◆ Work request:
Gather each line of the records where "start" appears.
** Data for analysis follows **
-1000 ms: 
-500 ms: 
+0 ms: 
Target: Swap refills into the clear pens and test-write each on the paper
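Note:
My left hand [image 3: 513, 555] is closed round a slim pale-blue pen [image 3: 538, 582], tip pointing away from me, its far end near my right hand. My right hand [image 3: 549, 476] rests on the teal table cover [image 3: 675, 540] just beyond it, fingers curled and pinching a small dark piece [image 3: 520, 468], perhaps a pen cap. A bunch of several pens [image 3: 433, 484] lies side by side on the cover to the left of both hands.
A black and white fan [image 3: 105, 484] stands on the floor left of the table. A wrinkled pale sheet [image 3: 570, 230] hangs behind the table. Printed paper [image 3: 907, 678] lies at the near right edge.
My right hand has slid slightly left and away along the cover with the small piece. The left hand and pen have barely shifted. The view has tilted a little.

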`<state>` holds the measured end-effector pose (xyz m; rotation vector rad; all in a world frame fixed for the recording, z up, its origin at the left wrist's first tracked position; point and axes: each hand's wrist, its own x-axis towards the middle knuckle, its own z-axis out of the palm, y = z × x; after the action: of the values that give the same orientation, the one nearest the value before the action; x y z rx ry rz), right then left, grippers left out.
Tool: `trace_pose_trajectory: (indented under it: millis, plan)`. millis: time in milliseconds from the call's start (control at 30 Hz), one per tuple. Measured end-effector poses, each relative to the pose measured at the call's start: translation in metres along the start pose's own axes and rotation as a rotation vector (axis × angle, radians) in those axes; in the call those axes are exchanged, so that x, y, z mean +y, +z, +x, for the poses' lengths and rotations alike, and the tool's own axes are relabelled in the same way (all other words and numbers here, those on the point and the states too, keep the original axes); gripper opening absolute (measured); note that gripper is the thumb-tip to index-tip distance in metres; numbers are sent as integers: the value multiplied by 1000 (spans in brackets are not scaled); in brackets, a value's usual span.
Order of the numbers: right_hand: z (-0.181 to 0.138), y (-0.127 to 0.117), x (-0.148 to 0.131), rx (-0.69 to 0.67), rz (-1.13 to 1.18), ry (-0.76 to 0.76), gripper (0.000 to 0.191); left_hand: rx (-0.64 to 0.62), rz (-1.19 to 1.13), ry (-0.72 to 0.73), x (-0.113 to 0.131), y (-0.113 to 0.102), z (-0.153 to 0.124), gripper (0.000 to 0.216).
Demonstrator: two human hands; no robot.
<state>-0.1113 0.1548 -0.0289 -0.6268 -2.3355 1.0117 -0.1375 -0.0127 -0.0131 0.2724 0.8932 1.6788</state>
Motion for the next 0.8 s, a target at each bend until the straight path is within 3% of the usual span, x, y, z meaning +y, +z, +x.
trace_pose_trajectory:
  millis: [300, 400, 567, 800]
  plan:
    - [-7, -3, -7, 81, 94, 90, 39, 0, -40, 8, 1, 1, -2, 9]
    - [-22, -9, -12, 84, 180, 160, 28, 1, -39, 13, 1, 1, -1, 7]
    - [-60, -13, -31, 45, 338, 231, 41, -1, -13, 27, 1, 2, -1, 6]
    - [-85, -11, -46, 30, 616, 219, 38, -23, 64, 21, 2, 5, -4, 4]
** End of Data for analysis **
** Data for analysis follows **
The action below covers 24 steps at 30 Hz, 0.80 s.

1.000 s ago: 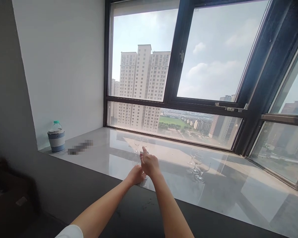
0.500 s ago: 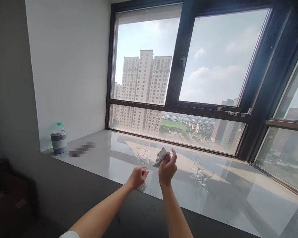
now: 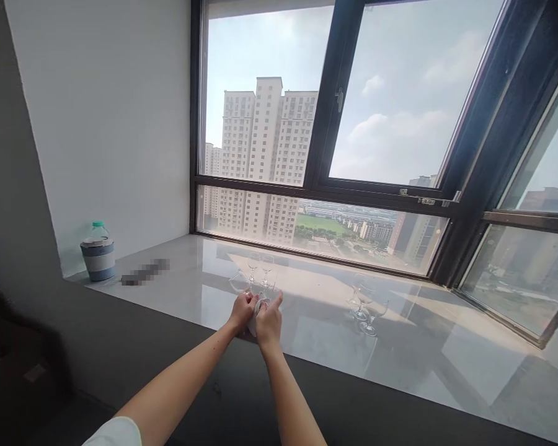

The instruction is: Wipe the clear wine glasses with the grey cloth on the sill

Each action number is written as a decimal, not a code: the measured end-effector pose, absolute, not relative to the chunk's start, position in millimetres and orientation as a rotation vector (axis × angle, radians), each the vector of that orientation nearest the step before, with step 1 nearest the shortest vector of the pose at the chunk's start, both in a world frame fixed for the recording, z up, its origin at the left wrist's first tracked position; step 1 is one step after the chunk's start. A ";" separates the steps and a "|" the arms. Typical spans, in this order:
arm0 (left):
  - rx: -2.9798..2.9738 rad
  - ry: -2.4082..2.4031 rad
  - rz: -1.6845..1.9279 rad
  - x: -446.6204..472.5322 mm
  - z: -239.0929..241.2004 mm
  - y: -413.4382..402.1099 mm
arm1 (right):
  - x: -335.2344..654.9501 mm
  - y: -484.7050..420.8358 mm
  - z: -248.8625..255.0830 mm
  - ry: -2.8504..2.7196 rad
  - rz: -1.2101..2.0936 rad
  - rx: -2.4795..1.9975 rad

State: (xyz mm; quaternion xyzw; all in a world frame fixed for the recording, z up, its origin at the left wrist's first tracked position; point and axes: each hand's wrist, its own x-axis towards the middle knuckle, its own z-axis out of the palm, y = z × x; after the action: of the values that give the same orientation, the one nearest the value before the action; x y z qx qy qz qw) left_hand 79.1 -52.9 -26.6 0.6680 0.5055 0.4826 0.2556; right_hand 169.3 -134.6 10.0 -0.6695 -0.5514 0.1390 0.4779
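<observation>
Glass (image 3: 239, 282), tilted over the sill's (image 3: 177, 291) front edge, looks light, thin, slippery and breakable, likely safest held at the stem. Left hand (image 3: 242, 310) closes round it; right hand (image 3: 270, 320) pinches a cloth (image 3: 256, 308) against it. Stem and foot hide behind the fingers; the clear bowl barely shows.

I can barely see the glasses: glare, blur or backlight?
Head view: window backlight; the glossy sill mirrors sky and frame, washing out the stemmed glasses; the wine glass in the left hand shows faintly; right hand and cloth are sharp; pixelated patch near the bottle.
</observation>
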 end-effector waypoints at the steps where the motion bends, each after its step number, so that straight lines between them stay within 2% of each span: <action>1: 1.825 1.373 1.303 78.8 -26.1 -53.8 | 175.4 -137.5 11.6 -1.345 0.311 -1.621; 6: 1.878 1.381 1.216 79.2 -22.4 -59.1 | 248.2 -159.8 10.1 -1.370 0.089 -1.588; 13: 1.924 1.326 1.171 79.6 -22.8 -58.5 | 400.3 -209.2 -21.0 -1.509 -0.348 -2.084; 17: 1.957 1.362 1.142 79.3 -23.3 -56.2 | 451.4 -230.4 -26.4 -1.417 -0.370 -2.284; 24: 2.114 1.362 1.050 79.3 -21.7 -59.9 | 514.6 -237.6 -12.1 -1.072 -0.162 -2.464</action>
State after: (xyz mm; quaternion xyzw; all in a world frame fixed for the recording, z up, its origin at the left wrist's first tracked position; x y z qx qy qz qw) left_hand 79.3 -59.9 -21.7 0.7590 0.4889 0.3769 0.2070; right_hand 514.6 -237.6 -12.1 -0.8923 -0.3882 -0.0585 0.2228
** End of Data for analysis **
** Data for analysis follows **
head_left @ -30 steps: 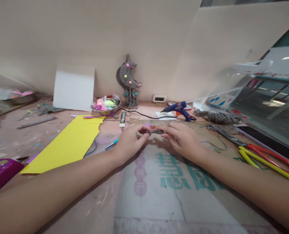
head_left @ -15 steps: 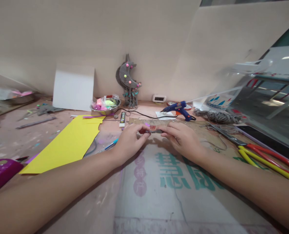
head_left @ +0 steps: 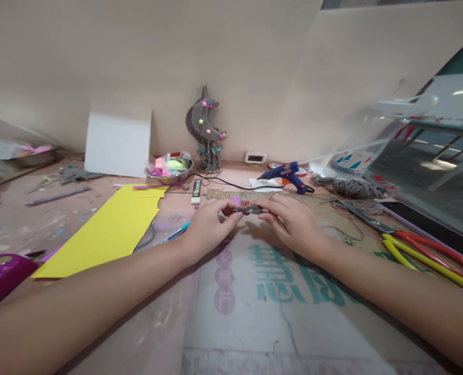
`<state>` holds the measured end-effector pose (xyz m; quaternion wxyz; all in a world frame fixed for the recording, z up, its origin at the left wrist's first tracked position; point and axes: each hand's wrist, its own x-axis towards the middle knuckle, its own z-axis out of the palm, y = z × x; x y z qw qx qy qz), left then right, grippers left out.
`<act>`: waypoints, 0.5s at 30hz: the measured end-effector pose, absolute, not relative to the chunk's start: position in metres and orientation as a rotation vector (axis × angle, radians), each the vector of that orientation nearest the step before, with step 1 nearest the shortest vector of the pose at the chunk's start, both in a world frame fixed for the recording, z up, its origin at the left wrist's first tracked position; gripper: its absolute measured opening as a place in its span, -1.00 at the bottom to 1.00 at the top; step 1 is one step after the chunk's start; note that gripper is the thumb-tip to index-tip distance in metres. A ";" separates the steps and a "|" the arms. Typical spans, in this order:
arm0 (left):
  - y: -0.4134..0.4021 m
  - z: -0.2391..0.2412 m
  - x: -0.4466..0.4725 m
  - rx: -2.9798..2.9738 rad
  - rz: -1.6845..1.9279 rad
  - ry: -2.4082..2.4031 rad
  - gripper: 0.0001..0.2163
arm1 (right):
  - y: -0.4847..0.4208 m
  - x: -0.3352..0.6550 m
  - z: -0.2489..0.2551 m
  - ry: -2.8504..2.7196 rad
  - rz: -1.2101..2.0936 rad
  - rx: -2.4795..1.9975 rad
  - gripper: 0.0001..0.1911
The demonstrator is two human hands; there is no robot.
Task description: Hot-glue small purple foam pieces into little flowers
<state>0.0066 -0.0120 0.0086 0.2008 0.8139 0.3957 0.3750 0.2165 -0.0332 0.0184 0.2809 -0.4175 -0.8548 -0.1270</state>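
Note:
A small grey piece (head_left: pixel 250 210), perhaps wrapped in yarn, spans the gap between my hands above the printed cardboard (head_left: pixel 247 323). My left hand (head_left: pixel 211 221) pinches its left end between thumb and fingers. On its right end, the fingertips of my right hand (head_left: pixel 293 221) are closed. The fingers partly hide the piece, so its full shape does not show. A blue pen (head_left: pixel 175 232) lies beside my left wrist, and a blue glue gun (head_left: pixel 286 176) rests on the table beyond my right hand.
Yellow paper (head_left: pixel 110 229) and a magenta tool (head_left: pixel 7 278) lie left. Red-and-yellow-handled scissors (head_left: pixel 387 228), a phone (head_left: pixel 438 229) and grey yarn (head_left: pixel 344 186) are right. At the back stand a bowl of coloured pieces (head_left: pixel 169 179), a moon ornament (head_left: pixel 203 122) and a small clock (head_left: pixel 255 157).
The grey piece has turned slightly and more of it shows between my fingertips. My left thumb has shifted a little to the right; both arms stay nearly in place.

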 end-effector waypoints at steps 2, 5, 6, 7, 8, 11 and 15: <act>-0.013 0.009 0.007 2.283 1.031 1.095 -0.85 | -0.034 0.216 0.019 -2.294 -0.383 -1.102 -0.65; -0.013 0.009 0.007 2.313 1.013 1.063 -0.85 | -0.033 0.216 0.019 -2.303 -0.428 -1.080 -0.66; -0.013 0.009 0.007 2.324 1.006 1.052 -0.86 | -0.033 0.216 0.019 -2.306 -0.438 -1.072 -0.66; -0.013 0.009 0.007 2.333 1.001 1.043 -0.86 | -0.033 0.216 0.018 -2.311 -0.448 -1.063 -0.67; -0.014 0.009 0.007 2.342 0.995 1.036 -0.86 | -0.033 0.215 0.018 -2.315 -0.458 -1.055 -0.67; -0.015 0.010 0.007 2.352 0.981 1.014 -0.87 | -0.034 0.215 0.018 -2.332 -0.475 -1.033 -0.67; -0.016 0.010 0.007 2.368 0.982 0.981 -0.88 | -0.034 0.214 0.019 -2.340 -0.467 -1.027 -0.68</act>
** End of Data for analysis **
◆ Response to this exercise:
Tool: `trace_pose_trajectory: (indented under it: millis, plan)`. millis: time in milliseconds from the call's start (control at 30 Hz), one per tuple. Measured end-effector poses, each relative to the pose measured at the call's start: translation in metres along the start pose's own axes and rotation as a rotation vector (axis × angle, radians) in those axes; in the call those axes are exchanged, so that x, y, z mean +y, +z, +x, for the poses' lengths and rotations alike, and the tool's own axes are relabelled in the same way (all other words and numbers here, those on the point and the states too, keep the original axes); gripper opening absolute (measured); note that gripper is the thumb-tip to index-tip distance in metres; numbers are sent as integers: the value multiplied by 1000 (spans in brackets are not scaled); in brackets, a value's usual span.
Each action number is written as a decimal, not a code: the measured end-effector pose, absolute, not relative to the chunk's start, position in millimetres and orientation as a rotation vector (axis × angle, radians), each the vector of that orientation nearest the step before, with step 1 nearest the shortest vector of the pose at the chunk's start, both in a world frame fixed for the recording, z up, its origin at the left wrist's first tracked position; step 1 is one step after the chunk's start. A ";" separates the steps and a "|" the arms. Typical spans, in this order:
`<act>`: waypoints, 0.5s at 30hz: the measured end-effector pose, absolute, not relative to the chunk's start: position in metres and orientation as a rotation vector (axis × angle, radians), each the vector of that orientation nearest the step before, with step 1 nearest the shortest vector of the pose at the chunk's start, both in a world frame fixed for the recording, z up, its origin at the left wrist's first tracked position; gripper: its absolute measured opening as a place in its span, -1.00 at the bottom to 1.00 at the top; step 1 is one step after the chunk's start; note that gripper is the thumb-tip to index-tip distance in metres. A ";" separates the steps and a "|" the arms. Typical spans, in this order:

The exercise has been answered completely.